**Problem description**
Repeat only what runs from the line with "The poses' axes" through the last line of the data below, both included, keeping every word as it is and leaving out the pictures.

**Collected material**
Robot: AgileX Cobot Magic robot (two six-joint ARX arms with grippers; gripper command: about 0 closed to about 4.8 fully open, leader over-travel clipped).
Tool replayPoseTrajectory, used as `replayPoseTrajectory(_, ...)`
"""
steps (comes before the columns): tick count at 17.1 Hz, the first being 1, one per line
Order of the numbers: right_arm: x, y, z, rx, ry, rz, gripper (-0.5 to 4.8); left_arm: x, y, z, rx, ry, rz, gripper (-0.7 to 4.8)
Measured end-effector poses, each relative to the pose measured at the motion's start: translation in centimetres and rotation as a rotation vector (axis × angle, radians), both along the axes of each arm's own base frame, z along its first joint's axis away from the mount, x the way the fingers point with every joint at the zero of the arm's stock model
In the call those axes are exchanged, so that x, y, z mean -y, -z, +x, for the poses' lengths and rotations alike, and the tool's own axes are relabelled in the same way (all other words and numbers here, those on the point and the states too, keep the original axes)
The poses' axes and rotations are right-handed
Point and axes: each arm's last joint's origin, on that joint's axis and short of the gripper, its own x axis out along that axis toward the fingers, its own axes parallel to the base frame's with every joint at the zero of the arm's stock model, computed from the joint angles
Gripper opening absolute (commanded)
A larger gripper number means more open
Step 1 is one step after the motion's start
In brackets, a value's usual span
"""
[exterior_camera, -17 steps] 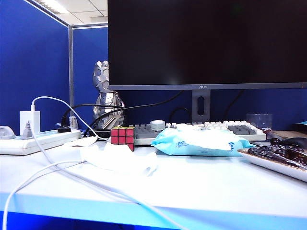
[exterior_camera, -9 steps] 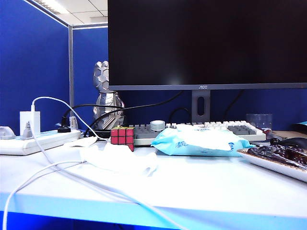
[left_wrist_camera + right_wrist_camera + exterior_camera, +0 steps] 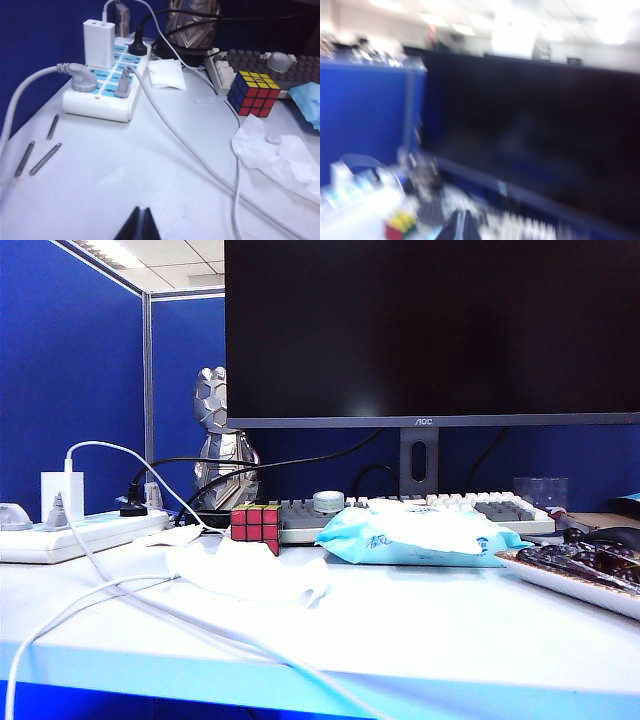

**Written response**
The poses' axes and rotations are right-handed
Point and axes: each arm's last joint's origin, on that joint's axis and short of the gripper, its own x axis out along that axis toward the fingers, its own axes parallel to the base frame's with every joint at the zero of the arm's stock model, computed from the joint angles
Gripper opening absolute (commanded)
A larger gripper number means more open
Step 1 is one step after the motion's start
In brackets, a value's usual span
"""
[exterior_camera, -17 steps] 
[exterior_camera, -9 steps] 
[left_wrist_camera + right_wrist_camera + exterior_camera, +0 steps] 

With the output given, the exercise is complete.